■ **Work order**
Output only the lines below that start at the line containing "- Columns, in" and end at the line containing "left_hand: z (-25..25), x", with both ends kept.

============

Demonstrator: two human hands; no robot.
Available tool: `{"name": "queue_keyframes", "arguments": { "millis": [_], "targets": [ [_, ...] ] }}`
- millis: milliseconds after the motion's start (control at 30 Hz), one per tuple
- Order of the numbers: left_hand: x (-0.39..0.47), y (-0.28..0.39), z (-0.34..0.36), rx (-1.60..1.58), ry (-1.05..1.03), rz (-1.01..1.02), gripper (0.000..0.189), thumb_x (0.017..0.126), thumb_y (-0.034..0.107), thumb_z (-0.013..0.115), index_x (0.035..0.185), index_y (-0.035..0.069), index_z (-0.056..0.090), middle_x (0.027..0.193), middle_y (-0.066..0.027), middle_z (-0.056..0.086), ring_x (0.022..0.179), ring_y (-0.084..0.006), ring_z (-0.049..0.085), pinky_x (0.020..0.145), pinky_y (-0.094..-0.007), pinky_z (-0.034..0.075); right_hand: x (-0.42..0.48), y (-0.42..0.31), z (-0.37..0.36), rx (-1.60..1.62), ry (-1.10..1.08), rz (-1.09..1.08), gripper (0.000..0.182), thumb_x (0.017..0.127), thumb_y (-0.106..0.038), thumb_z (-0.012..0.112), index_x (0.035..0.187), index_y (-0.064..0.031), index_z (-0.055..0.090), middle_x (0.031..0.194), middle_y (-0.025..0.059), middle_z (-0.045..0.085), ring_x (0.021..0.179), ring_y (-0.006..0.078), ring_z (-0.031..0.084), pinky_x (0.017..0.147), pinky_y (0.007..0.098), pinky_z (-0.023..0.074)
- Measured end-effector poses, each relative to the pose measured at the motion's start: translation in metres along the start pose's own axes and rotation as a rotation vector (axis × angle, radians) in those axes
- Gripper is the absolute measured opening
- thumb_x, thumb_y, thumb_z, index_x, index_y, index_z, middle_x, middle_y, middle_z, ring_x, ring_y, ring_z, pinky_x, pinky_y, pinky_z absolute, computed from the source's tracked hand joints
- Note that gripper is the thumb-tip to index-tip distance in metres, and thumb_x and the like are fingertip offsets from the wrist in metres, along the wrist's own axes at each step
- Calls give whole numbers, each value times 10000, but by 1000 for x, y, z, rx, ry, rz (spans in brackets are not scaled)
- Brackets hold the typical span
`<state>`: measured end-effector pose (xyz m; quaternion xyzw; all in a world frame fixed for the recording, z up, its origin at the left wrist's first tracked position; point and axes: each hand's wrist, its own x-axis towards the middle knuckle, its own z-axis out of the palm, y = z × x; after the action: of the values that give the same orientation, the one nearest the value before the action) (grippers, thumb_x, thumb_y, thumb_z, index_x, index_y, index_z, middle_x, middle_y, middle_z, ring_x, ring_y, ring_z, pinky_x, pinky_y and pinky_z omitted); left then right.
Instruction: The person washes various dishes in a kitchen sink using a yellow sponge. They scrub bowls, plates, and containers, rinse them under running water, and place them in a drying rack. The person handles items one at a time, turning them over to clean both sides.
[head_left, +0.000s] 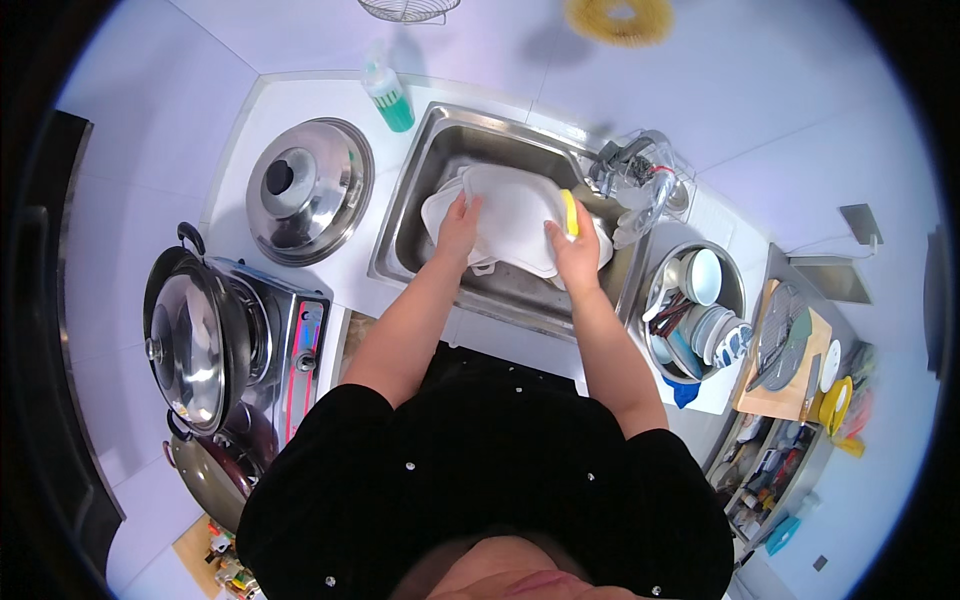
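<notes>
Over the stainless steel sink (525, 307), my left hand (457, 229) grips the left edge of a white flat piece (514, 214), which looks like a plastic lid or tray. At its right edge, my right hand (576, 251) holds a yellow sponge (570, 212), with the thumb resting on the white face. Beneath it lie more white pieces (436, 214) of similar look, mostly covered. What they are exactly cannot be told. The fingers of both hands are partly hidden behind the edges.
Left of the sink are a domed steel lid (300, 199), a bottle of green liquid (391, 101) and a gas stove (304, 360) bearing a lidded wok (187, 345). To the right stand a wire rack (679, 191) and a steel basin (651, 270) holding bowls, spoons and chopsticks.
</notes>
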<state>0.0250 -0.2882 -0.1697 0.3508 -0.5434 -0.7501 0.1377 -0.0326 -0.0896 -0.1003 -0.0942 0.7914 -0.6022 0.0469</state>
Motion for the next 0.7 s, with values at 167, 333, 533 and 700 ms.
{"name": "queue_keyframes", "arguments": {
  "millis": [167,333,533,700],
  "targets": [
    [-27,64,39,-736,-416,-536,643,1036,533,423,1374,-10,492,1245,-159,623,1130,-321,613,1046,-454,455,-23,-9,-22,-478,-138,-679,636,688,28,715,1302,-108,622,1336,131,608,1231,363,565,1069,424,443],
    [-60,71,47,-742,-463,-503,504,1086,407,360,1417,45,475,1364,-126,577,1215,-294,583,1049,-443,460,-41,-26,-25,-519,-352,-742,563,751,-5,667,1301,-115,622,1412,125,553,1321,392,487,1106,460,408],
    [-68,55,50,-386,-419,-400,523,1081,427,388,1423,41,474,1323,-114,586,1192,-224,584,1026,-368,460,-25,-52,-4,-566,-345,-641,511,889,-94,583,1395,-46,529,1485,185,465,1393,455,380,1157,491,334],
    [-79,45,41,-157,-534,-195,398,1054,275,510,1368,30,524,1223,-63,637,1131,-164,600,987,-320,478,8,-55,4,-478,-299,-531,503,894,-53,562,1396,-54,536,1504,182,452,1393,440,391,1158,478,334]
  ]
}}
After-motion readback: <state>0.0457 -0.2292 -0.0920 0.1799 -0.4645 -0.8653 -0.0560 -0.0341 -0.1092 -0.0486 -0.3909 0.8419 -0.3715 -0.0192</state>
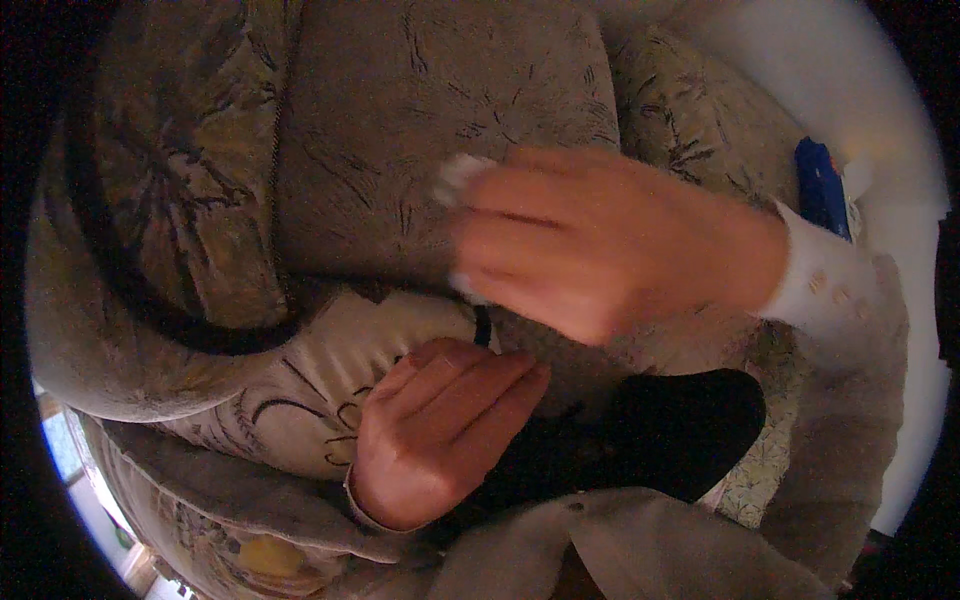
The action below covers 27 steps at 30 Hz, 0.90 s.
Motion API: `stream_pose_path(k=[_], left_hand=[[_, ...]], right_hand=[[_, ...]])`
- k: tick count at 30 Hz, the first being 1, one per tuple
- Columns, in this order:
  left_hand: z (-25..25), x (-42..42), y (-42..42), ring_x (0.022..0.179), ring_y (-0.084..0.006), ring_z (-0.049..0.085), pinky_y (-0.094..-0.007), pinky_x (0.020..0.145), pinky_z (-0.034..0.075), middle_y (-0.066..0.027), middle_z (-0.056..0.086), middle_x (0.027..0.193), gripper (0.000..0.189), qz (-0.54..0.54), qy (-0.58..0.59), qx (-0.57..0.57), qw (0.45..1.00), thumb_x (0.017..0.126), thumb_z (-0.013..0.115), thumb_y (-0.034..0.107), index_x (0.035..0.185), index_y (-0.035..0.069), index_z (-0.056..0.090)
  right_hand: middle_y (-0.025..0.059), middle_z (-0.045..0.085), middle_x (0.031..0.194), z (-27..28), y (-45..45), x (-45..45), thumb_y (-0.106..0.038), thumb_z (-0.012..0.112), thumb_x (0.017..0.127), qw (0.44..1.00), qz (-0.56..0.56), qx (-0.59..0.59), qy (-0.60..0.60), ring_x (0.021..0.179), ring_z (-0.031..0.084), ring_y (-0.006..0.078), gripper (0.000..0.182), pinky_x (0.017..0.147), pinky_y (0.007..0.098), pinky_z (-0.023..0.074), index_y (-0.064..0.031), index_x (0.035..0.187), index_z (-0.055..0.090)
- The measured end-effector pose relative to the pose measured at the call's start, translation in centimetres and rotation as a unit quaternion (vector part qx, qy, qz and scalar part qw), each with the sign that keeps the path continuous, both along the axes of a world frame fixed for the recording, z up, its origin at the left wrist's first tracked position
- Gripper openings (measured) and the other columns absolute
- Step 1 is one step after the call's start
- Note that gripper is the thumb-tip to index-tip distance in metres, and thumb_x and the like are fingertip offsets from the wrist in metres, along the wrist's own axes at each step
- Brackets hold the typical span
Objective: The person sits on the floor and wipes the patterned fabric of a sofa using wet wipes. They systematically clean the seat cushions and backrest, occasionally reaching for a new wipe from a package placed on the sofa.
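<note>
My left hand [446, 431] is low in the middle, back upward, with its fingers together and bent. It lies over a beige cloth bag [300, 397] printed with black line drawings. What is under its fingers is hidden. A short piece of black strap [484, 328] shows just above its knuckles. My right hand [577, 240], in a white buttoned cuff [817, 281], hangs above and to the right, blurred by motion, fingers pointing left. White patches show at its fingertips; I cannot tell whether they are nails or something held.
A patterned brown sofa [450, 82] fills the background. A thick black strap [112, 262] loops down the left side. A dark rounded shape [690, 420], too dark to identify, lies below my right hand. At the right stands a blue package [821, 184] beside a pale wall [847, 67].
</note>
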State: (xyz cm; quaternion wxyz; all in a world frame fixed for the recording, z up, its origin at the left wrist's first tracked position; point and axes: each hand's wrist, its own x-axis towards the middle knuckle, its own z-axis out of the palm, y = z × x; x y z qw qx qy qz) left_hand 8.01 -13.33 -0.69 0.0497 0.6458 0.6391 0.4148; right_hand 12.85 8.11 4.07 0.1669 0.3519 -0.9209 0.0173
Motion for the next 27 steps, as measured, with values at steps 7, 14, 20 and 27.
stream_pose_path(k=[7,14,20,27], left_hand=[[-0.9,-0.8,-1.2,0.082,-0.0223,0.062,-0.0340,0.072,0.052,-0.0091,0.065,0.096,0.035,-0.019,0.000,0.013,1.000,0.061,0.063,0.010,0.095,0.000,0.069],[-0.6,-1.4,-1.4,0.083,-0.0230,0.062,-0.0343,0.073,0.052,-0.0104,0.065,0.099,0.035,-0.042,0.002,0.018,0.999,0.063,0.063,0.009,0.097,0.000,0.069],[-0.7,-0.3,-1.8,0.085,-0.0248,0.062,-0.0347,0.073,0.052,-0.0116,0.066,0.100,0.035,-0.019,-0.016,0.001,1.000,0.065,0.062,0.008,0.098,0.000,0.068],[0.3,0.2,-0.1,0.084,-0.0254,0.063,-0.0350,0.073,0.052,-0.0102,0.067,0.099,0.033,-0.013,0.005,-0.023,1.000,0.067,0.061,0.006,0.099,0.002,0.069]], right_hand=[[0.0187,0.062,0.086,-2.0,-1.8,-8.1,-0.014,0.057,0.075,0.987,0.045,-0.149,0.032,0.086,0.062,0.0364,0.014,0.074,0.0431,0.0532,-0.0021,0.075,0.064],[0.0141,0.063,0.097,-0.8,0.1,-11.7,-0.008,0.059,0.073,0.972,-0.190,-0.136,-0.015,0.090,0.061,0.0348,0.018,0.077,0.0410,0.0517,-0.0039,0.089,0.065],[0.0186,0.064,0.090,-2.9,-3.7,-8.2,-0.004,0.059,0.073,0.961,-0.055,-0.270,-0.010,0.085,0.062,0.0371,0.017,0.074,0.0416,0.0529,-0.0022,0.088,0.066],[0.0182,0.063,0.090,0.9,3.8,-13.8,-0.005,0.062,0.071,0.945,-0.300,-0.132,-0.001,0.093,0.061,0.0366,0.015,0.079,0.0420,0.0529,-0.0031,0.085,0.067]])
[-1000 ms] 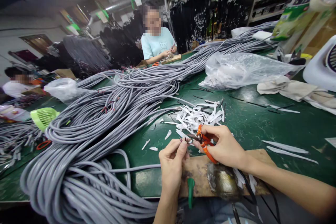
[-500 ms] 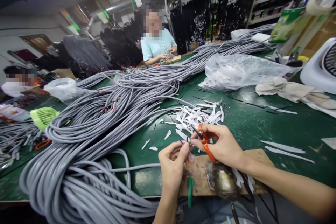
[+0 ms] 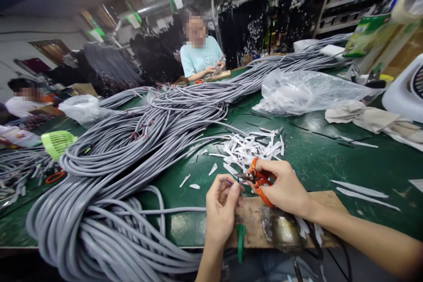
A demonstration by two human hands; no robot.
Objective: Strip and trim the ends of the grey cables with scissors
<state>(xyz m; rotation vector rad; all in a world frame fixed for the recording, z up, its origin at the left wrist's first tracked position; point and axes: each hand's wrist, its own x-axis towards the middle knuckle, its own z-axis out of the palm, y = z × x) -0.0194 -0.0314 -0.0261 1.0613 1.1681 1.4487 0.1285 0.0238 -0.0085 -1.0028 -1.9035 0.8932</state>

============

■ **Answer to the exercise**
- Columns, in this order:
  left_hand: z (-25..25), x (-42..42), y (-42..42), ring_x (0.022..0.179), ring_y (-0.084..0.006), ring_z (-0.049..0.085), pinky_y (-0.094..-0.007), pinky_x (0.020..0.145), pinky_z (-0.034..0.075), middle_y (-0.066..0.027), middle_z (-0.056..0.086), middle_x (0.027..0.193), gripper (0.000..0.189), qz (-0.54..0.54), qy (-0.58..0.59), qx (-0.57..0.57), qw (0.45..1.00), thumb_x (0.017..0.126), thumb_z (-0.013..0.115), thumb_y (-0.034..0.107), index_x (0.035..0.185), index_y (-0.035..0.069), index_z (-0.056..0.090)

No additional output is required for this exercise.